A moving ceremony in Rock Creek Park Monday honored law enforcement officers in Tennessee and across the nation on the second day of National Police Week.
Lewisburg Police Chief Chuck Forbis, assisted by Lieutenant Rebekah Mitchell, arranged the first-ever event in the park to recognize officers who have lost their lives in the line of duty.
“Hopefully we can make it a tradition,” said Forbis. He said that there used to be a ceremony at the memorial stone on the courthouse lawn, but even that had not been done in recent years.
“This is long overdue,” former county commission chairman Tom Sumners commented after the well-organized event.
The Columbia Police Color Guard presented the American and Tennessee flags, the Pledge of Allegiance was recited, the Marshall County High School chorus sang the national anthem, and Rev. Steve Thomas, one of the police chaplains, led the invocation.
Both mayors, Bob Phillips and Joe Boyd Liggett, spoke a few words and read the proclamations they had signed that declared May 10-16 Police Week in Lewisburg and Marshall County.
“You put your life on the line every time you go on duty,” said Phillips, recognizing the danger that police personnel face every day.
“To lose someone affects every family in our community,” added Liggett, acknowledging the fact that most local officers have close ties to the community.
Police chaplain Rev. Tom Dumser told the crowd that, on average, 110-140 policemen per year in America die in the course of doing their duties.
“In the midst of regular activities, they become a sacrifice,” Dumser said. “You deserve the applause of a grateful community,” he told the city and county officers present, concluding, “You do not go into that valley of the shadow of death alone.”

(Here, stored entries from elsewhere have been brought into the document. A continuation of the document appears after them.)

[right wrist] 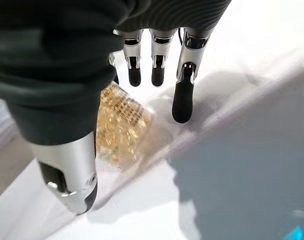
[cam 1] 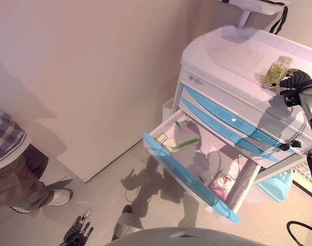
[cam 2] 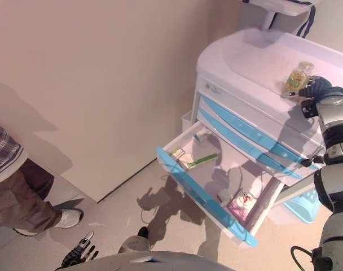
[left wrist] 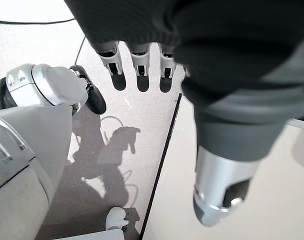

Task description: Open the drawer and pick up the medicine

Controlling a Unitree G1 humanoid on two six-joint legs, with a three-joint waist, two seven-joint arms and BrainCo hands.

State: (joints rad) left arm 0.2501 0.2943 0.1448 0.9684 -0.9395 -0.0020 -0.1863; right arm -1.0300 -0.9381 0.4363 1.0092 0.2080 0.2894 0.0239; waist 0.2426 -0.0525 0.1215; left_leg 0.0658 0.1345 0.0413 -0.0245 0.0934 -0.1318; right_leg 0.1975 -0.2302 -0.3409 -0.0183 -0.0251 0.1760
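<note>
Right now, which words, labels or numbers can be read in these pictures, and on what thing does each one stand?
None can be read.
Small plate on the cart front: print too small.
Pink packet in the open drawer: red mark, blurred.
Green-and-white box in the drawer: no legible text.
Yellow capsule packet on the cart top: no print visible.

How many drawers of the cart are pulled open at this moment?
1. The lowest blue-fronted drawer is pulled far out, with packets inside. The two blue-fronted drawers above it are shut. The right hand is on the cart top by the medicine bottle.
</note>
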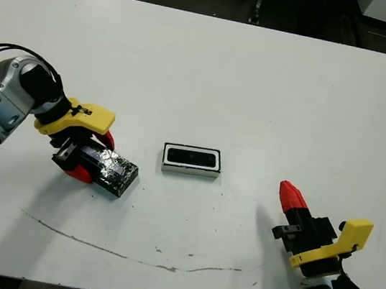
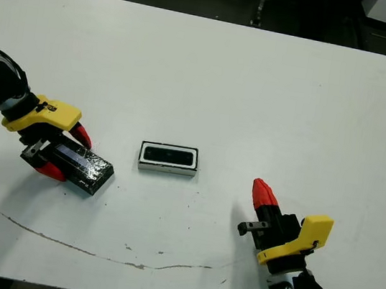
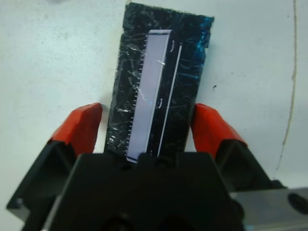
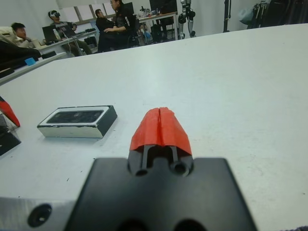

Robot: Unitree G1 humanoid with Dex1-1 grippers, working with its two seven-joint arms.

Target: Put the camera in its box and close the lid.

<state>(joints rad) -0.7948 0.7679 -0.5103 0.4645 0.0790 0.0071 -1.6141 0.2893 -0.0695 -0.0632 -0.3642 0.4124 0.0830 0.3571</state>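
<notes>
Presently, white counter [image 1: 261, 75] carries three task items. Box [image 1: 191, 162] sits near centre, long axis running left-right, flat on the surface. Camera [image 1: 191, 158] lies inside it, dark glossy face up, white tray rim visible all round. Box is uncovered.

Lid [image 1: 111, 171] lies on the counter left of the box, apart from it, skewed so its far-left end points toward the left arm. Top is black, glossy, speckled; pale strip runs lengthwise, clear in left wrist view [image 3: 151, 91].

Left end effector [image 1: 89, 156]: fingers spread, one red tip [image 3: 82, 127] either side of the lid's near-arm end. Lid sits between the tips; in the wrist view a sliver of counter shows between each tip and the lid edge, so contact not confirmed. Lid appears to rest on the counter, not lifted. Yellow bracket on the wrist sits just above.

Right end effector [image 1: 291, 196]: at near-right of the counter, well apart from box and lid. Red tips pressed together into one point, nothing between them, per right wrist view [image 4: 160, 127]. Tip points toward the far-left, roughly at the box.

Misc: thin dark scuff line [image 1: 126, 254] crosses the near part of the counter. People [image 4: 113, 21] seated at desks beyond the far edge, seen in right wrist view only.
</notes>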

The keynote speaker was Trina Scott, president of the Middle and East Tennessee Concerns of Police Survivors (METNCOPS). Her husband, Patrolman David John Scott of the Clarksville Police Department, died with his rookie partner, Patrolman Yamil Baez-Santiago during a high speed chase of an armed robbery suspect in 2002.
“My husband died doing what he took an oath to do and doing what he loved,” Scott said. She was left to raise their four daughters, then ages 16, 10, 6, and 4, and has been very active in METNCOPS, which Forbis called “a valuable resource.” It provides support, services and training in dealing with line-of-duty deaths for police departments and police families.
“There is no greater way to honor these officers than to tell their stories – how they died and how they lived,” said Scott. In 2008, 134 American officers lost their lives, including Grundy County Deputy Sheriff Anthony Shane Tate and Sumner County Deputy Sheriff Brian DeWayne Denning.
“We will never be ‘normal,’” said Scott, explaining what it is like to be a survivor. “We look at things totally differently. Survivors never have closure. We’ll get through it; we won’t get over it.”
Already in 2009 there are 46 more law enforcement families dealing with what Scott calls “the empty firsts:” family events taking place for the first time without the loved one present.
Marshall County Sheriff’s Department Chief Deputy Billy Lamb told the grim statistics: in America, on average, 164 law enforcement officers are killed every year, and 17,000 are injured.
Caleb Boone, bugler, played “Taps,” and then Pam Wells and Phil Blackwell, relatives of Billy Blackwell, Lewisburg’s officer who was fatally shot while answering a call, brought the wreath forward.
Finally, bagpiper Sarah Keller performed “Amazing Grace” and Rev. Shaun Grant, the third police chaplain, read the “Law Officer’s Prayer.”
The local lodge of the Fraternal Order of Police cooked hamburgers and hotdogs, and a generous lunch was enjoyed in the Farmers Market Pavilion.